Department of General Surgery, The First Affiliated Hospital of Soochow University, Suzhou, Jiangsu 215006, China.
Department of Gastroenterology, The First Affiliated Hospital of Soochow University, Suzhou, Jiangsu 215006, China.
Can J Gastroenterol Hepatol. 2022 Jun 21;2022:3421078. doi: 10.1155/2022/3421078. eCollection 2022.
Patients with early gastric cancer undergoing noncurative endoscopic submucosal dissection (ESD) have a risk of tumor recurrence and metastasis, and some patients need additional surgery. The purpose of this study was to explore the risk factors of cancer residue and lymph node (LN) metastasis after noncurative ESD for early gastric cancer and to compare the short outcome of early and delayed additional surgery.

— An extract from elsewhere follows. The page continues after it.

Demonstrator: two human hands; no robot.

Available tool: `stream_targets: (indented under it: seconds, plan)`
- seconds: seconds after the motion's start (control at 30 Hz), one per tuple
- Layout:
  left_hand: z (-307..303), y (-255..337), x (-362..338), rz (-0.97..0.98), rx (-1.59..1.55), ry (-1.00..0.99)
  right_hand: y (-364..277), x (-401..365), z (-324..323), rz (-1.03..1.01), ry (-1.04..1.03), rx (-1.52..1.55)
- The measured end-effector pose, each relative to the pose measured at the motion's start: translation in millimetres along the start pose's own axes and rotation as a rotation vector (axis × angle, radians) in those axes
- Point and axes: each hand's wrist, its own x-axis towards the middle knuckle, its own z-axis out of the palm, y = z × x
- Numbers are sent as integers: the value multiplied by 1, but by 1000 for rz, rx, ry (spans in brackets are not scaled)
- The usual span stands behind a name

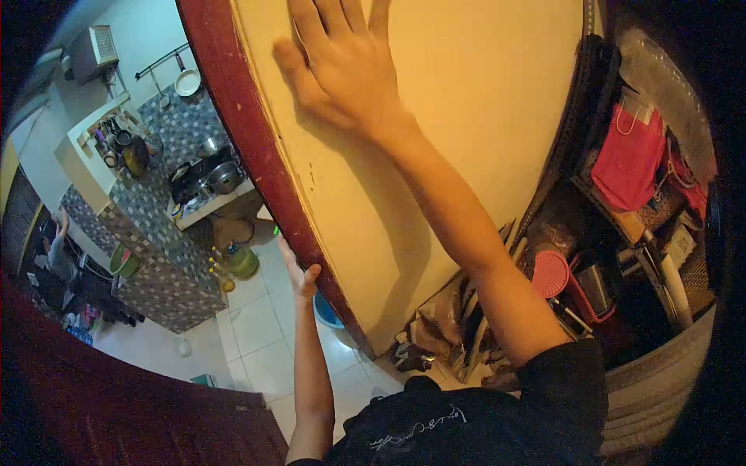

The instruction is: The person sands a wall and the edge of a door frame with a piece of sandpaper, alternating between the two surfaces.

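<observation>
Yellow panel, bordered by a red strip, occupies the centre. Right hand lies open against the panel, near the strip; left hand sits apart, lower at the strip's edge, its grip impossible to tell. Even palm pressure and a steady left hand appear advisable. Beyond: tiled floor, stove counter, pot near the counter's front edge.

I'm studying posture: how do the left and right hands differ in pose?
The right hand is spread over the yellow surface; the left hand is at the red edge. The right hand is near the picture's top, the left hand lower. Both are bare.
</observation>
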Motion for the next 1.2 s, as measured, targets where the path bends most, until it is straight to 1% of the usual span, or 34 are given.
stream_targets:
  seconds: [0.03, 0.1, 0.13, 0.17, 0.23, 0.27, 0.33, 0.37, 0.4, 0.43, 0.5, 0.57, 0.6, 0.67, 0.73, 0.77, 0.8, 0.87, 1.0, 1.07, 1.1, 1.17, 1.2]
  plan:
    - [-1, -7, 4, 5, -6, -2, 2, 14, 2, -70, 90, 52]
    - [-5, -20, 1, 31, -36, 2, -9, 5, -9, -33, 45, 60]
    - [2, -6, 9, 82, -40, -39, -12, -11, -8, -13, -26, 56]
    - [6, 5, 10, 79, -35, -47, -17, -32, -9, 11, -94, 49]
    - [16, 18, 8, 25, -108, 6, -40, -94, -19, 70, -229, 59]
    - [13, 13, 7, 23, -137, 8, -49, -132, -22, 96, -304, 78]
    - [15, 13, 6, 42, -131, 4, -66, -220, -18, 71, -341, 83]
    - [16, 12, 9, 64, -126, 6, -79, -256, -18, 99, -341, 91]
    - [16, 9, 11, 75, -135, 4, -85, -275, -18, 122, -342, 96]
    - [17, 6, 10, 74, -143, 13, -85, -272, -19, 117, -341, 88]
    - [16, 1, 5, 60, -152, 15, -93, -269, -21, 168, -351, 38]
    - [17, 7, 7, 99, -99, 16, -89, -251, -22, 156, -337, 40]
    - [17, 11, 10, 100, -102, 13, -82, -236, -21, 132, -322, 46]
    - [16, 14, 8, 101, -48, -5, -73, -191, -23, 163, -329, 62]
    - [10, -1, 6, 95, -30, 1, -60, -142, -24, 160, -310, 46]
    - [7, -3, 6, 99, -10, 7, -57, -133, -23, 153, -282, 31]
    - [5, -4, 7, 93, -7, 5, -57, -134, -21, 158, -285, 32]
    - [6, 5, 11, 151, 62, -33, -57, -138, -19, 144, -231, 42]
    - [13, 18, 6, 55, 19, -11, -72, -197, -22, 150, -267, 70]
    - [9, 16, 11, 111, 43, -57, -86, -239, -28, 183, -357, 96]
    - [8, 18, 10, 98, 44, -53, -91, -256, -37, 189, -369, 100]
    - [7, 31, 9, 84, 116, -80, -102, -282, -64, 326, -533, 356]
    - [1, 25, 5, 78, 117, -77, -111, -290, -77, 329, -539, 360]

The clinicopathological characteristics of 30 early gastric cancer patients who received noncurative ESD and additional surgery were studied retrospectively. Multivariable regression was utilized to examine the independent risk factors for residual cancer and LN metastasis. Receiver operating characteristic curve was used to analyze the multivariable model's predictive performance. Furthermore, the perioperative safety and radical tumor performance of early surgery (≤30 days, = 11), delayed surgery (>30 days, = 11) after ESD, and upfront surgery ( = 59) were compared.

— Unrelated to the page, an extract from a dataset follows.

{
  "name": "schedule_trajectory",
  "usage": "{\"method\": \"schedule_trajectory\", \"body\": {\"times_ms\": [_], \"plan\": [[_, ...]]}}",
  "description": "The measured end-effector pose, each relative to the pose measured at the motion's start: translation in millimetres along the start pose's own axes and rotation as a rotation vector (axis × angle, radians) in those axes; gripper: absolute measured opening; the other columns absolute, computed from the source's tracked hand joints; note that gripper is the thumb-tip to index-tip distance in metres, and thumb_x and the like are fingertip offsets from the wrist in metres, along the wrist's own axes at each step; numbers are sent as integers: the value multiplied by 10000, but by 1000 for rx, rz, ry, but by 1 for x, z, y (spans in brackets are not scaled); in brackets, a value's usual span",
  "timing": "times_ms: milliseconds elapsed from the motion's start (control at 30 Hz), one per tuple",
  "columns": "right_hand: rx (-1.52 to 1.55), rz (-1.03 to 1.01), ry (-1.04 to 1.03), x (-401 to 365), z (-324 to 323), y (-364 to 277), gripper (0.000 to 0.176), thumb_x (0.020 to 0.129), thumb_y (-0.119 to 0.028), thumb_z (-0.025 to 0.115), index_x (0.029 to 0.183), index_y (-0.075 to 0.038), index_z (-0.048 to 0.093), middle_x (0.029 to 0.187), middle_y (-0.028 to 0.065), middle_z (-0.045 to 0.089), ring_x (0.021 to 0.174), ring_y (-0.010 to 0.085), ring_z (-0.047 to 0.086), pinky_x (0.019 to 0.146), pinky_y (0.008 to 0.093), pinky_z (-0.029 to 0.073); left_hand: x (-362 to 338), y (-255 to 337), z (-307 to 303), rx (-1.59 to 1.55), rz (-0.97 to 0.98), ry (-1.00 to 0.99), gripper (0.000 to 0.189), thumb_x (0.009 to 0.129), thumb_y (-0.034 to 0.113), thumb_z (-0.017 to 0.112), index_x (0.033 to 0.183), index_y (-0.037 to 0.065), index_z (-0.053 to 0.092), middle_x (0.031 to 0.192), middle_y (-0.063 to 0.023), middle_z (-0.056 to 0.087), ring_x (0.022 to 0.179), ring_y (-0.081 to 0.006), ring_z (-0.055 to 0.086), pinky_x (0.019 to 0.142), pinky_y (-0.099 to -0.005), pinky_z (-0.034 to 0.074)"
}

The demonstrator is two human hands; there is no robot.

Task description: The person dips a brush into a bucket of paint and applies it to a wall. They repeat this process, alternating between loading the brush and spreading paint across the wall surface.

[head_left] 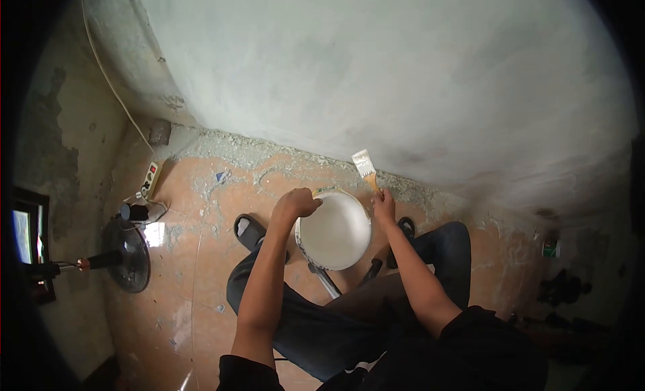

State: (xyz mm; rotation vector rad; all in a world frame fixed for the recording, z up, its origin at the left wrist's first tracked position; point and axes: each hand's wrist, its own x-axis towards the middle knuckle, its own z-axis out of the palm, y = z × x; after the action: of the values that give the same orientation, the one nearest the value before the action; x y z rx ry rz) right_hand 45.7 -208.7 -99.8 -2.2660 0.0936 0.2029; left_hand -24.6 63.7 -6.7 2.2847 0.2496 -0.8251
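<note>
Above the person's lap, the paint bucket (334,233) sits between both hands, the left hand (299,204) clenched over its rim, the right hand (384,207) wrapped tightly around the handle of a paintbrush (365,168) whose bristles point toward the wall (403,75) beyond.

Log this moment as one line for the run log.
left hand: grips bucket rim | right hand: holds paintbrush, bristles up | front: wall | floor left: fan
</note>
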Motion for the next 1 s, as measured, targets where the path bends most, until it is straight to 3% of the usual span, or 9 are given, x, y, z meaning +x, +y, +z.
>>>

Multivariable regression showed that diffuse type of Lauren classification, submucosal invasion, and positive human epidermal growth factor receptor-2 (HER-2) were risk factors for residual cancer. Undifferentiated carcinoma, vascular invasion, and positive vertical margin were risk factors for LN metastasis. The area under the curve (AUC) of the multifactor model predicting cancer residue and LN metastasis was 0.761 and 0.792, respectively. The early surgery group experienced higher intraoperative blood loss and a longer operation time than the delayed surgery and upfront surgery groups. There was no significant difference in the number of LN dissections, LN metastasis rate, and postoperative complications among the three groups.

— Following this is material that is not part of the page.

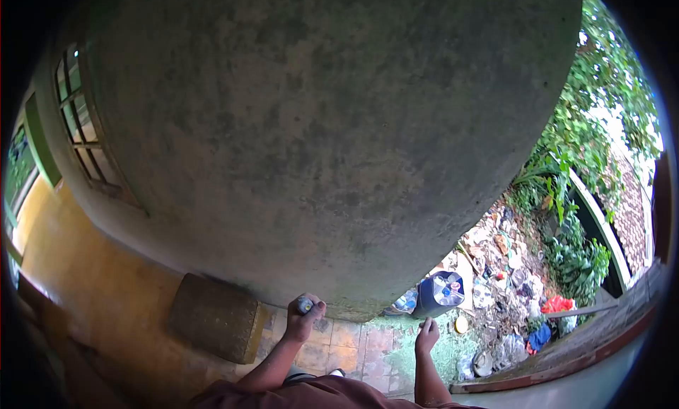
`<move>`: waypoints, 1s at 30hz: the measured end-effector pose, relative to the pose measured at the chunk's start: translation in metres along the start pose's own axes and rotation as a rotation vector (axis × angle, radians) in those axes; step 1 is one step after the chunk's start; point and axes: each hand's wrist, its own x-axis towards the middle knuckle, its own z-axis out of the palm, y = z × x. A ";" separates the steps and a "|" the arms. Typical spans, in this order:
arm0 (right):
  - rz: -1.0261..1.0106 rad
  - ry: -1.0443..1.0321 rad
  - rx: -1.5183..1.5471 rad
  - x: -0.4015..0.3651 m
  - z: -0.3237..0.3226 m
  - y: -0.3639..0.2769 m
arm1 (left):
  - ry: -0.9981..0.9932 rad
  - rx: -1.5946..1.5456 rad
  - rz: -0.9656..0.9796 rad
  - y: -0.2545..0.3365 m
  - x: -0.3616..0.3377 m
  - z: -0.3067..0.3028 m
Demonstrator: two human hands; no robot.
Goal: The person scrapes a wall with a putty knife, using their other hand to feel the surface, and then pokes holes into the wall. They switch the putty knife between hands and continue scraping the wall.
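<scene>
My left hand (300, 325) is closed around a short grey-blue cylindrical object (305, 306) with a pale, yellowish spot on its end. What kind of thing it is does not show clearly. That hand is raised in front of the lower part of a stained, mottled wall (318, 161). Farther right, my right hand (427, 335) has its fingers curled closed. Anything inside it is hidden. Just beyond the right hand stands a dark blue bin (428, 300) with litter in it.
A brown block-like bench (212, 317) sits against the wall at left, on a tiled floor (339, 338). Scattered rubbish (509, 296) covers the ground at right, beside a low ledge (559, 352) and green plants (576, 260). A window (85, 126) is at far left.
</scene>
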 end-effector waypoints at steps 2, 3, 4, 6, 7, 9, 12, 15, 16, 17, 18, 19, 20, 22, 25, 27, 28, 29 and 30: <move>-0.187 0.086 0.001 0.016 0.006 -0.067 | 0.149 -0.135 0.020 0.012 -0.012 -0.004; -0.267 0.109 0.089 0.055 0.016 -0.077 | 0.165 -0.140 0.039 0.003 0.001 0.003; -0.299 0.135 0.061 0.062 0.027 -0.104 | 0.213 -0.149 0.058 0.010 0.001 -0.006; -0.520 0.151 -0.086 0.087 0.034 -0.139 | 0.278 -0.222 0.099 0.012 0.000 -0.019; -0.564 0.134 -0.071 0.096 0.040 -0.169 | 0.310 -0.238 0.070 0.018 -0.001 -0.023; -0.787 0.123 -0.019 0.106 0.062 -0.242 | 0.348 -0.195 0.181 0.034 0.007 -0.033; -0.877 0.135 -0.019 0.103 0.087 -0.286 | 0.351 -0.111 0.238 0.043 0.026 -0.044; -0.954 0.160 0.026 0.094 0.112 -0.309 | 0.304 -0.105 0.303 0.061 0.053 -0.048; -0.948 0.144 0.027 0.092 0.118 -0.313 | 0.273 -0.119 0.312 0.064 0.062 -0.052; -0.937 0.129 0.030 0.090 0.126 -0.317 | 0.287 -0.128 0.316 0.068 0.072 -0.055; -0.943 0.114 0.026 0.089 0.134 -0.321 | 0.264 -0.116 0.360 0.072 0.081 -0.058; -0.940 0.156 -0.033 0.087 0.143 -0.324 | 0.238 -0.102 0.398 0.077 0.088 -0.062; -0.931 0.196 -0.096 0.083 0.149 -0.326 | 0.213 -0.081 0.418 0.084 0.093 -0.068; -0.921 0.203 -0.087 0.079 0.162 -0.328 | 0.235 -0.115 0.429 0.094 0.101 -0.080; -0.943 0.214 -0.122 0.075 0.176 -0.327 | 0.280 -0.152 0.435 0.105 0.103 -0.095; -0.962 0.210 -0.164 0.069 0.182 -0.320 | 0.284 -0.182 0.494 0.111 0.103 -0.108; -0.965 0.162 -0.200 0.066 0.183 -0.316 | 0.295 -0.177 0.492 0.110 0.103 -0.114; -0.973 0.114 -0.236 0.063 0.185 -0.312 | 0.306 -0.179 0.479 0.108 0.103 -0.119; -0.972 0.101 -0.244 0.062 0.188 -0.307 | 0.314 -0.189 0.474 0.105 0.103 -0.123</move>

Diffuse type of Lauren classification, submucosal invasion, and positive HER-2 are risk factors for residual cancer, while undifferentiated carcinoma, vascular invasion, and positive vertical margin are risk factors for LN metastasis. Delayed additional surgery after ESD (>30 days) has higher intraoperative safety, without affecting the radical resection in early gastric cancer patients.
接受非治愈性内镜黏膜下剥离术(ESD)的早期胃癌患者有肿瘤复发和转移的风险,部分患者需要追加手术。本研究旨在探讨非治愈性 ESD 治疗早期胃癌后肿瘤残留和淋巴结(LN)转移的危险因素,并比较早期和延迟追加手术的短期结果。
回顾性研究了 30 例接受非治愈性 ESD 及追加手术的早期胃癌患者的临床病理特征。采用多变量回归分析评估肿瘤残留和 LN 转移的独立危险因素。受试者工作特征曲线用于分析多变量模型的预测性能。此外,比较了 ESD 后早期手术(≤30 天,n=11)、延迟手术(>30 天,n=11)和 upfront 手术(n=59)的围手术期安全性和根治性肿瘤效果。
多变量回归显示,Lauren 分类弥漫型、黏膜下浸润和人表皮生长因子受体-2(HER-2)阳性是肿瘤残留的危险因素。未分化癌、血管侵犯和垂直切缘阳性是 LN 转移的危险因素。多因素模型预测肿瘤残留和 LN 转移的曲线下面积(AUC)分别为 0.761 和 0.792。与延迟手术和 upfront 手术组相比,早期手术组术中出血量更多,手术时间更长。三组间淋巴结清扫数目、LN 转移率和术后并发症无显著差异。
Lauren 分类弥漫型、黏膜下浸润和 HER-2 阳性是肿瘤残留的危险因素,而未分化癌、血管侵犯和垂直切缘阳性是 LN 转移的危险因素。ESD 后延迟追加手术(>30 天)具有较高的术中安全性,不会影响早期胃癌患者的根治性切除。